Decided: June 08, 2015

Kevin Christopher Armstrong, for Powell. Gregory W. Edwards, for the State.

A jury acquitted Evelyn Powell of aggravated assault with a knife but convicted her of family violence battery, family violence terroristic threats and two counts of cruelty to children in the third degree for having committed aggravated assault and battery in the presence of a minor. On appeal, she argues that the trial court erred in allowing the State to introduce similar transaction evidence and that the error was not harmless. For the reasons that follow, we affirm.

Viewed in the light most favorable to the verdict, the evidence at trial showed that the 13–year–old victim, her 16–year–old sister, and her 19–year–old sister and her baby lived with their grandparents, Powell and her husband, along with other family members. On the day of the incident that led to the charges against Powell, Powell became angry when the victim would not give her letters addressed to other family members. Powell followed the victim into her bedroom, grabbed her shirt, “jacked [her] up,” and scratched her neck. The victim got loose and Powell started to walk away, then turned and shoved the victim into a wall. One of the victim's sisters heard a “boom” and came out of her bathroom to find the victim sitting on the floor crying. Powell went into the kitchen, grabbed a knife, and came toward the victim with it while threatening to kill her. Another sister came out of her room and asked Powell why she was chasing the victim with a knife, and Powell said, “I'm going to kill you, bitch.”

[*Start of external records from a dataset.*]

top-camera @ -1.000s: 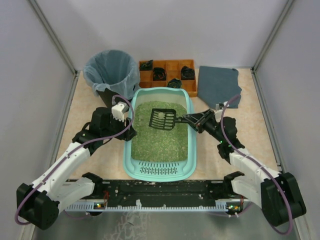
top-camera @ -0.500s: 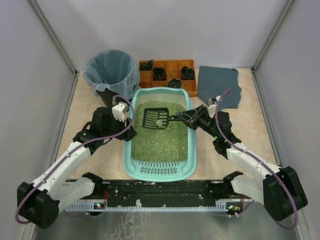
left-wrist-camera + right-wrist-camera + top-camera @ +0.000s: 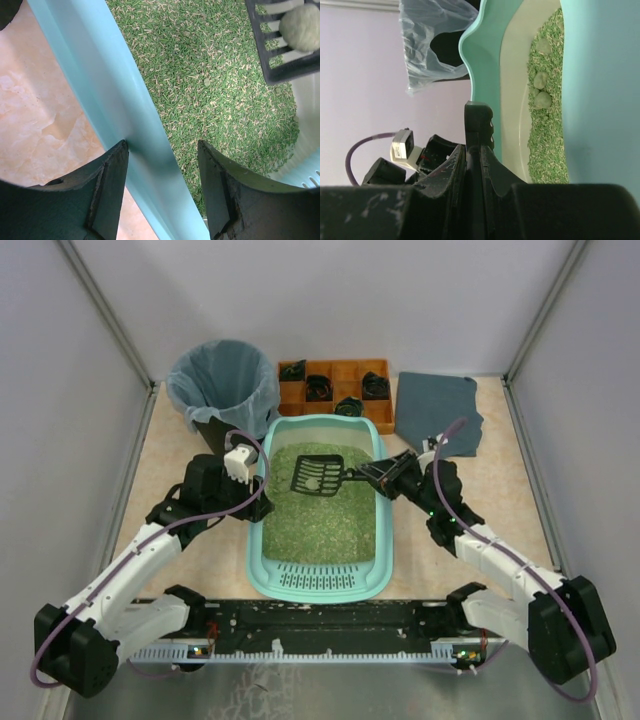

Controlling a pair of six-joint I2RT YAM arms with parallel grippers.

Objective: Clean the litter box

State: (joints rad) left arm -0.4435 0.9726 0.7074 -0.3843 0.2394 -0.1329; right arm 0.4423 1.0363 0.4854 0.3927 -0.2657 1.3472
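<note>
The light-teal litter box (image 3: 320,585) with green litter lies at the table's middle. My right gripper (image 3: 385,475) is shut on the handle of a black slotted scoop (image 3: 318,475), held over the far part of the litter. The handle (image 3: 479,125) shows edge-on between my right gripper's (image 3: 473,150) fingers. A pale clump (image 3: 300,27) rests in the scoop (image 3: 280,60). More clumps (image 3: 542,100) lie in the litter by the box's far wall (image 3: 485,60). My left gripper (image 3: 252,502) straddles the box's left rim (image 3: 100,75); its jaws (image 3: 162,150) stand apart, one each side.
A black bin with a clear bag (image 3: 222,385) stands at the back left and also shows in the right wrist view (image 3: 435,45). An orange compartmented tray (image 3: 335,390) sits behind the box. A grey cloth (image 3: 435,410) lies at the back right.
My right gripper has moved left and slightly away, carrying the scoop a little toward the box's far end. The left arm has not moved.
</note>
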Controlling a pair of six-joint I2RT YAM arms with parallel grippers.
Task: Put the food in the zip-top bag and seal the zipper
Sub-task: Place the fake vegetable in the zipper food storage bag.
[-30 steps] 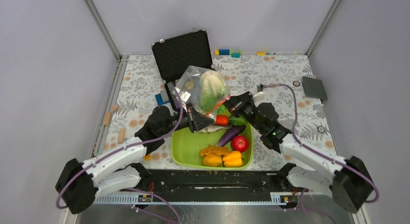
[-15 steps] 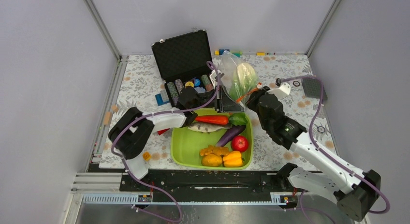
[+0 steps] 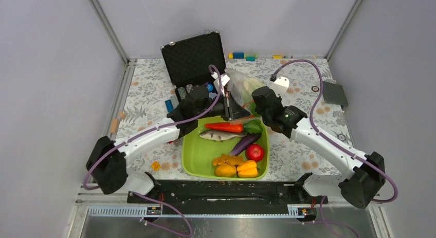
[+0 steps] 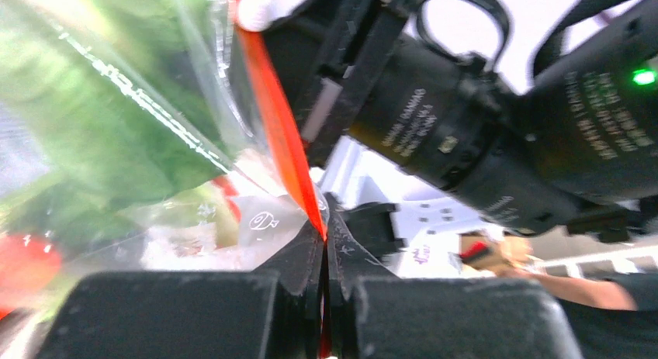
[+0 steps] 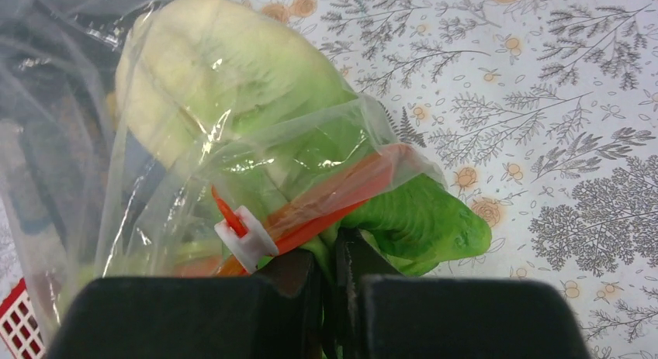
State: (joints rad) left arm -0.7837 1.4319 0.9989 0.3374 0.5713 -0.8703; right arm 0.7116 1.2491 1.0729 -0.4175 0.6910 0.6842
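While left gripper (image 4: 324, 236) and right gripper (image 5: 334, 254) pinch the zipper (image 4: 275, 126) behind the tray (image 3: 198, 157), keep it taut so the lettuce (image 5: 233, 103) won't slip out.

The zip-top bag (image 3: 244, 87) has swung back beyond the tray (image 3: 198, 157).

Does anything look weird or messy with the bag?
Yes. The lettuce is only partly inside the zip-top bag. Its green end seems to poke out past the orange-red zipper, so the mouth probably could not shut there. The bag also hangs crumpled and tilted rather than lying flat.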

The victim and her sisters all testified that Powell had previously threatened the victim with a knife whenever she became angry, which was often. Powell also accused the victim and her sisters of having inappropriate relations with their grandfather, Powell's husband, when she was mad. Shortly before this incident, Powell came up behind the victim while she was washing dishes and poked her in the back and leg with a knife because she was angry about something, and the victim went into her sister's room to get away.

A patrol officer responded to the call about a domestic dispute. The victim had been crying, was shaking, and had “a huge knot on her forehead over her right eye.” Powell said she pushed the victim because she refused to be disrespected, but denied pushing her into a wall. She also denied threatening the victim with a knife, explaining to an investigator that she had been in her bedroom cutting up onions for her soup and stood up holding the knife when she overheard someone talking about her.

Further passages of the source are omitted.